When the line containing "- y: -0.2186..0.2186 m" appears in the data below, begin copying there and stop only after the line containing "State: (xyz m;".

### DATA EXCERPT:
*** Block opens ***
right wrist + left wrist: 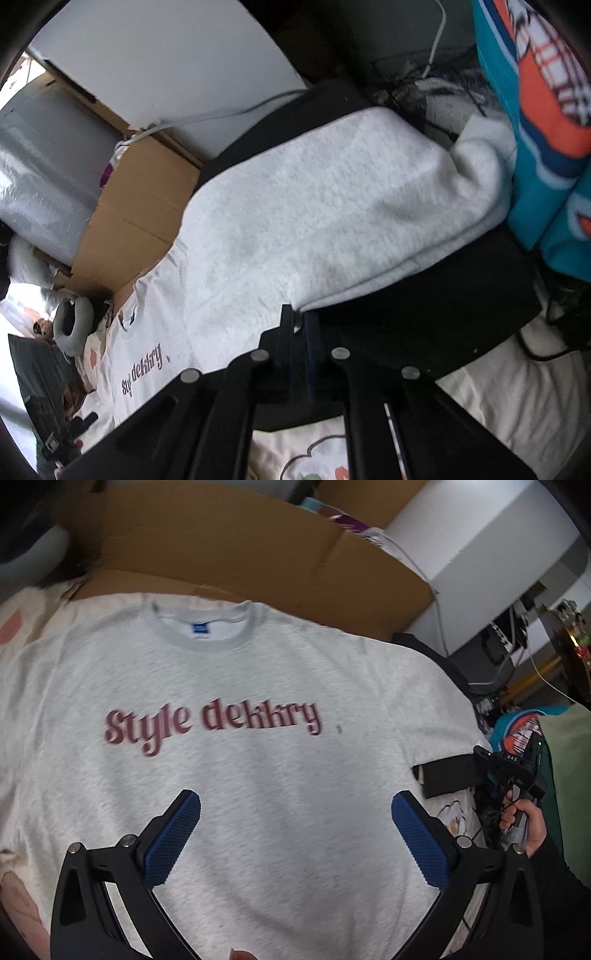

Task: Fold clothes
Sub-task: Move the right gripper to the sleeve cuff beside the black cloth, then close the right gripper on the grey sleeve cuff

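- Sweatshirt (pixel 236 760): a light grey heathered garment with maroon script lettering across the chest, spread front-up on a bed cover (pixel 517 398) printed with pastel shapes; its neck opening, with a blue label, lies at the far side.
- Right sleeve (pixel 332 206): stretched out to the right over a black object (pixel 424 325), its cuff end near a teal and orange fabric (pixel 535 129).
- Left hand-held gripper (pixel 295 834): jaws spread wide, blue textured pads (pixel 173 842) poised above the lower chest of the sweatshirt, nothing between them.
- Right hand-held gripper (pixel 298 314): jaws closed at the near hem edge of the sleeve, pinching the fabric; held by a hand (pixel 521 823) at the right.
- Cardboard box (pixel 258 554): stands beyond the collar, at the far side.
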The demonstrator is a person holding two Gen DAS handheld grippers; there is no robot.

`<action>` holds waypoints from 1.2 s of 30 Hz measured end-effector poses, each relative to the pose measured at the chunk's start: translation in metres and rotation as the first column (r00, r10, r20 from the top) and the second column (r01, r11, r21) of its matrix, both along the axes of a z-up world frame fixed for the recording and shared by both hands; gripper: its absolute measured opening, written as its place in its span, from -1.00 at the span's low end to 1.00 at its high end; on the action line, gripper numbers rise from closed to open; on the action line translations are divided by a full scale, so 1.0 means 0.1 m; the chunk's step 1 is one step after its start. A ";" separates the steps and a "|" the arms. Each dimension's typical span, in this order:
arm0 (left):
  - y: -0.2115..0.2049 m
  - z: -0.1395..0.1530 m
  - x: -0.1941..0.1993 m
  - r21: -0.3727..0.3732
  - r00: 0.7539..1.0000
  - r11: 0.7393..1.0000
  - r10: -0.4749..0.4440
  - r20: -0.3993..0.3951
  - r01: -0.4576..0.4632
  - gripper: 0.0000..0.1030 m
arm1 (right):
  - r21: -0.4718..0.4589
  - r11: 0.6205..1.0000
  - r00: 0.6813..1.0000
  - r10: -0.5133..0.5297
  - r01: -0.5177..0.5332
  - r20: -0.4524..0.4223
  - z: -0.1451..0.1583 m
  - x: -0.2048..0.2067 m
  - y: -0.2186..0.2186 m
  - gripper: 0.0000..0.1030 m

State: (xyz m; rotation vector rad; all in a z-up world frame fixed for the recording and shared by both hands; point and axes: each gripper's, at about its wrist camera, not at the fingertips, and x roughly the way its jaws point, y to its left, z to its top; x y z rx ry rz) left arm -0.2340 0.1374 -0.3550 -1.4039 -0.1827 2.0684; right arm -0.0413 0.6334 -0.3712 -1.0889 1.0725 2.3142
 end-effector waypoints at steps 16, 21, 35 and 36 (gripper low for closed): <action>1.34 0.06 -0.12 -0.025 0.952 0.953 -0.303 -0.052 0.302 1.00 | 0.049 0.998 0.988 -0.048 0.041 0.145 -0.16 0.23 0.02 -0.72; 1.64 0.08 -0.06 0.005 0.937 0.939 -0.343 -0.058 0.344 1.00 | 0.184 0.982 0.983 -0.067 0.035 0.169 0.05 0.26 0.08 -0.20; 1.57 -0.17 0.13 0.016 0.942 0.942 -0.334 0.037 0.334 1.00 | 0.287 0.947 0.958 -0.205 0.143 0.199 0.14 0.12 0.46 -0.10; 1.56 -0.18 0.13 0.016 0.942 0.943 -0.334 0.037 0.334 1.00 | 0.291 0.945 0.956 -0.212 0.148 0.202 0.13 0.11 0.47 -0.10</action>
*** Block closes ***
### SOLUTION FOR THIS EXERCISE:
  - y: -0.2186..0.2186 m
  - gripper: 0.0000..0.1030 m

State: (xyz m; rotation vector rad; all in a z-up world frame fixed for the recording and shared by both hands; point and axes: each gripper's, at about its wrist camera, not at the fingertips, and x roughly the way its jaws point, y to its left, z to its top; x y z rx ry rz) left arm -0.2340 0.1374 -0.3550 -1.4039 -0.1827 2.0684; right arm -0.0413 0.6334 -0.3712 -1.0889 1.0725 2.3142

What this exercise needed has been supplied.